**Your goal:** Output the number of lines in the material below containing "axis" and nothing more.

**Provided data:**
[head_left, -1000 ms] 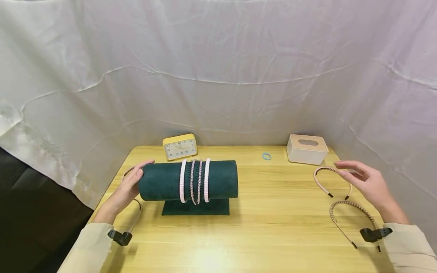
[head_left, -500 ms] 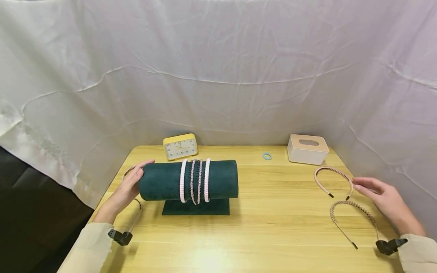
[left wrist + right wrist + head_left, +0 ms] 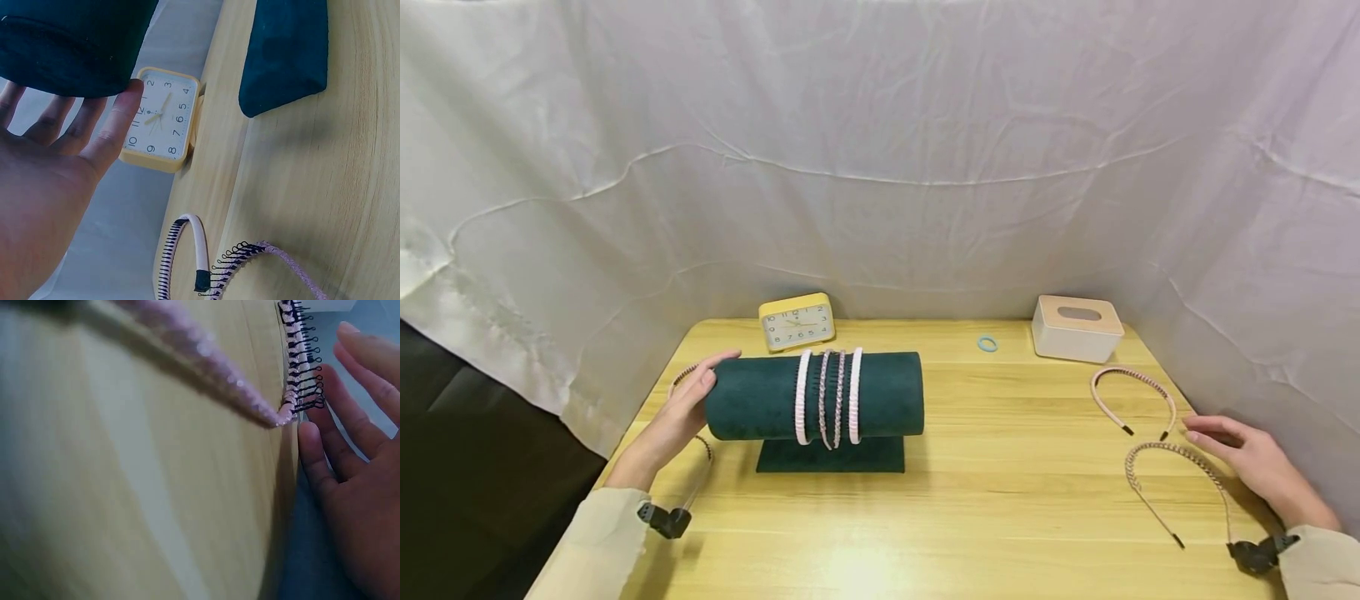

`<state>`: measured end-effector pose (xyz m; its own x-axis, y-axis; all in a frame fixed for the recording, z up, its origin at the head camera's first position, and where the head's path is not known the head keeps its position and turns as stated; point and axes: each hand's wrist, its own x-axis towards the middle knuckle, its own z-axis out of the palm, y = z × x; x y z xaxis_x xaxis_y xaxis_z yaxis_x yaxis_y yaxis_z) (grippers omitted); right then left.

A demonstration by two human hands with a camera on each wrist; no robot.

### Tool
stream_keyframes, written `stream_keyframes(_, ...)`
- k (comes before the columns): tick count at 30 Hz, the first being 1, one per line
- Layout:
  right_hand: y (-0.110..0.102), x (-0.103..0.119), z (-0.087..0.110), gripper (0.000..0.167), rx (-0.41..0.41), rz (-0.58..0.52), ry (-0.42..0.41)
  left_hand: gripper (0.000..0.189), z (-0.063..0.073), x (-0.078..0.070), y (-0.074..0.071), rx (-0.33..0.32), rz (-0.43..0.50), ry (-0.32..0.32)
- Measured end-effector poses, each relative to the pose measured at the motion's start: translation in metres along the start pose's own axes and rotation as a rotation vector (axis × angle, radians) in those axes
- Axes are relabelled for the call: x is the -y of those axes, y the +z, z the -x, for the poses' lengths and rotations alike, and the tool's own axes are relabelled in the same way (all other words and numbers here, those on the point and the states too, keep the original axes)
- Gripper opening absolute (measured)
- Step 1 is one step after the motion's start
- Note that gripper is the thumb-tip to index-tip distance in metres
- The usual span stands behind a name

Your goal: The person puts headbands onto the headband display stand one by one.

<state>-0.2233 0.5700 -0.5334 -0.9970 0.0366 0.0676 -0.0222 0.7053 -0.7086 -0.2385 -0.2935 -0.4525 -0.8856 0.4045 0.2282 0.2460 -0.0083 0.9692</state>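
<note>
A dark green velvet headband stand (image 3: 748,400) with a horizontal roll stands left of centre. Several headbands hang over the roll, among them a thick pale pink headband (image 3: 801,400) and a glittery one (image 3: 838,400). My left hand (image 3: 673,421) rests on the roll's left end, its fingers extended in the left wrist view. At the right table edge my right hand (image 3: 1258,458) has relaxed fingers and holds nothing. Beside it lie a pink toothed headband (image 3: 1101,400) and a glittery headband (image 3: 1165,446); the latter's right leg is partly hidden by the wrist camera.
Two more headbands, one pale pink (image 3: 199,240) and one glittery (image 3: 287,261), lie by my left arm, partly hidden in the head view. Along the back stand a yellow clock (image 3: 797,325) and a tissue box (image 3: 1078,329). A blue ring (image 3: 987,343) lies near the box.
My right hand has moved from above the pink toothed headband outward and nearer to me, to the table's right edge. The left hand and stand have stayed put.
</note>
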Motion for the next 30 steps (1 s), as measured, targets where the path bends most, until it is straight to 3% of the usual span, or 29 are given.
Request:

**Result:** 2